Graduation Year

2007

Document Type

Thesis

Degree

M.S.E.S.

Degree Granting Department

Civil and Environmental Engineering

Major Professor

Mark A. Ross, Ph.D.

Co-Major Professor

Mahmoud Nachabe, Ph.D.

Committee Member

Kenneth Trout, Ph.D.

Committee Member

G. Ladde, Ph.D.

Keywords

hydrology, time series, frequency analysis, spectral analysis, power spectrum density

Abstract

Wetlands are nominally characterized by, vegetation, presence of saturated soils and/or period and depth of standing water (inundation). Wetland hydroperiod, traditionally defined by the period or duration of inundation, is considered to control the ecological function and resultant plant community. This study seeks to redefine "hydroperiod" to incorporate both surface and subsurface water-level fluctuations, to identify predominant hydroperiod of different wetland types, and to find the range of the water-level fluctuations during the predominant hydroperiod durations.
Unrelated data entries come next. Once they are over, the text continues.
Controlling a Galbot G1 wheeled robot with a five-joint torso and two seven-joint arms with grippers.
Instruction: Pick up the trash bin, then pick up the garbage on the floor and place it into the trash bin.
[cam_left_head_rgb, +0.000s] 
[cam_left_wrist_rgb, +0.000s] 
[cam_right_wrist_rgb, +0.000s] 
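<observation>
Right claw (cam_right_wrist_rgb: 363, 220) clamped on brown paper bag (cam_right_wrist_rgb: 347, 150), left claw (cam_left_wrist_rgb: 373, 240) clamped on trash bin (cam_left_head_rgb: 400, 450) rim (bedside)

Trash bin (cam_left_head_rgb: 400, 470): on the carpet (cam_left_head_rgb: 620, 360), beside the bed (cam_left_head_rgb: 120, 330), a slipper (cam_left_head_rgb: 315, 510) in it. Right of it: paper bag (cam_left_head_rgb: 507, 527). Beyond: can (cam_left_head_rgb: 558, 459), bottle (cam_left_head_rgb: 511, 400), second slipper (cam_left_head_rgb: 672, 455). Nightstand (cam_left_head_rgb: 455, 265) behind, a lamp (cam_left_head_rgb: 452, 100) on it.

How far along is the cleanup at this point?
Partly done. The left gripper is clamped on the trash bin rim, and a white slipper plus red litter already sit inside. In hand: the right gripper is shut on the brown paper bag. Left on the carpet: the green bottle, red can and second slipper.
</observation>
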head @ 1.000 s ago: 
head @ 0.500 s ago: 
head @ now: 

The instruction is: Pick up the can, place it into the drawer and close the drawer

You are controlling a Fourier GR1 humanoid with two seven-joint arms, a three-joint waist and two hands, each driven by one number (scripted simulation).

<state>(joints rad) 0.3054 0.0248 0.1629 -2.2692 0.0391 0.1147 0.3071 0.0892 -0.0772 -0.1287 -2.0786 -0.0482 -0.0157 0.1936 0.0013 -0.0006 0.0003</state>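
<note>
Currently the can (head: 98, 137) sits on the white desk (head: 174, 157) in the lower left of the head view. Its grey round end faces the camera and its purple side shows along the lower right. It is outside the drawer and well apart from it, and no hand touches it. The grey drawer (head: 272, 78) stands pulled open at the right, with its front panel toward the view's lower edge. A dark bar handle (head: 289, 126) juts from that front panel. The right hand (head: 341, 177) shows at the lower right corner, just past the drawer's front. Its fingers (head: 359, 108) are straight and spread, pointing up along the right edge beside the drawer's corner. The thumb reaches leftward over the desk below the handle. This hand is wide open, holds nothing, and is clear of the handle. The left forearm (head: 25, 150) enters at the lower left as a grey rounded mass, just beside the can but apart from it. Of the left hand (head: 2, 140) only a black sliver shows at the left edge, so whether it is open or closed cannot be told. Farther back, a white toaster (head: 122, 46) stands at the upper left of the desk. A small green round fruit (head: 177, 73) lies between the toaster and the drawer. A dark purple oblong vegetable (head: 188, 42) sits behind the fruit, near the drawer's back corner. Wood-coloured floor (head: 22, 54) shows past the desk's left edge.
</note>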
The motivation being that wetland ecological condition is controlled not just by the period of inundation but also by the proximity and depth to water-table and period of water-level fluctuation. To accomplish this, a frequency distribution analysis of water-table and stage levels in wetlands is performed. The conclusions of this study suggest a need to rethink current definitions and methodologies in determining hydroperiod. Redefining wetland hydroperiod taking into consideration depth to water-table, namely water-level periods and depths below ground surface, may also aid in the understanding of how fluctuations in water-levels in a wetland affect plant ecology.